Ukrainian equestrian (born 1986)

Inna Volodymyrivna Logutenkova (Інна Володимирівна Логутенкова; born 19 October 1986, Donetsk, Ukrainian SSR, Soviet Union) is a Ukrainian Olympic dressage rider. She represented Ukraine at the 2016 Summer Olympics in Rio de Janeiro, Brazil, where she placed 41st in the individual competition. Logutenkova also competed at the 2020 Summer Olympics in Tokyo where she finished 47th in the individual competition.

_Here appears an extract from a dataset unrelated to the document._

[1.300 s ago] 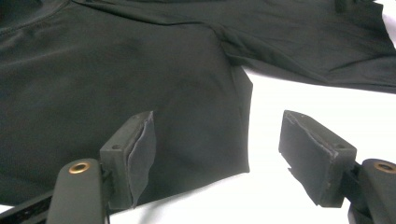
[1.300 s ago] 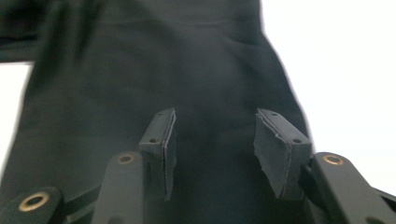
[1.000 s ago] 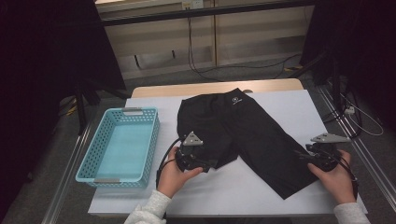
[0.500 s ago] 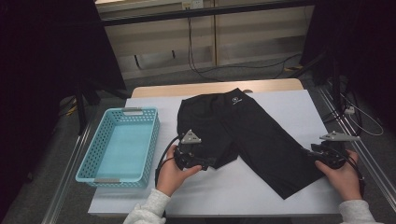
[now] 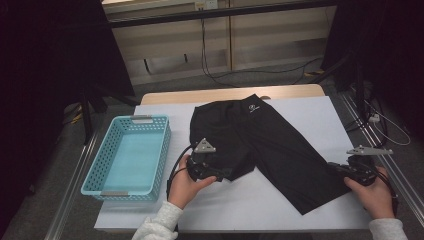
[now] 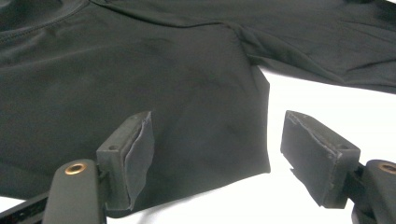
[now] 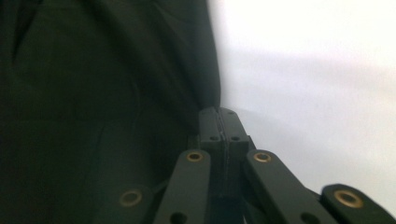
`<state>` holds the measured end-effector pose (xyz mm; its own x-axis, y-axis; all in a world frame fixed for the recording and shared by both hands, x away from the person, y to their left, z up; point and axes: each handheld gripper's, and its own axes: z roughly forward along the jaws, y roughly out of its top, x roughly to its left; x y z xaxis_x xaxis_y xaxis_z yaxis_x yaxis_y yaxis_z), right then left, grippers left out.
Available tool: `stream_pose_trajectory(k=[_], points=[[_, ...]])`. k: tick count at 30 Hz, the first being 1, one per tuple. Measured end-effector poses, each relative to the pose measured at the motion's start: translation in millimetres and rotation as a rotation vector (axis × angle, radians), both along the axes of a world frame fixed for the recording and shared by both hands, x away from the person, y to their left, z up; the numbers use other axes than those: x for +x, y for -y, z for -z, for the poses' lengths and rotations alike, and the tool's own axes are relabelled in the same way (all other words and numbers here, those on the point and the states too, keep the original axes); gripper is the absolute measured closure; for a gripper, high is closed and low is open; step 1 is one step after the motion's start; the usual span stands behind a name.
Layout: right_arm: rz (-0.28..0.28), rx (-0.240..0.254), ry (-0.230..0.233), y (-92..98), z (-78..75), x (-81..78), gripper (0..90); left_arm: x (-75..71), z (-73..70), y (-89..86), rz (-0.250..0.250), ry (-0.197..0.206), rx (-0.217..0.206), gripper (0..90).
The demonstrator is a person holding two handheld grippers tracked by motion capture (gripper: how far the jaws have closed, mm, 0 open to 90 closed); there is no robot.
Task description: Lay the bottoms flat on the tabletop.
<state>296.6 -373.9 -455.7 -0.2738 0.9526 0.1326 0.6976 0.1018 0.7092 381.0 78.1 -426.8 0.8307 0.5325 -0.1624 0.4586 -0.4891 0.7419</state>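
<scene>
Table: white top, centre of the frame, with a pale wooden edge along its far side.
Rails: metal, one along each side of the table, lower left and lower right.
Floor: grey carpet, upper centre.
Cabinet: light wood panels across the top of the frame, a dark bar above them.
Cables: black, hanging down the panels and trailing over the floor to the right.
Curtains: dark, at the left and right edges.
Lighting: dim, brightest on the tabletop.
</scene>
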Motion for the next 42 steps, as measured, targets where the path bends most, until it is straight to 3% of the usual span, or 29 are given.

She also participated at two World Equestrian Games (in 2014 and 2018) and three European Dressage Championships (in 2013, 2015 and 2017). Her current best championship result is 15th place with the Ukrainian team in team dressage at the 2017 Europeans. Meanwhile, her best individual result is 42nd place from the 2015 Europeans.

Logutenkova competed at the 2013 edition of the Dressage World Cup finals.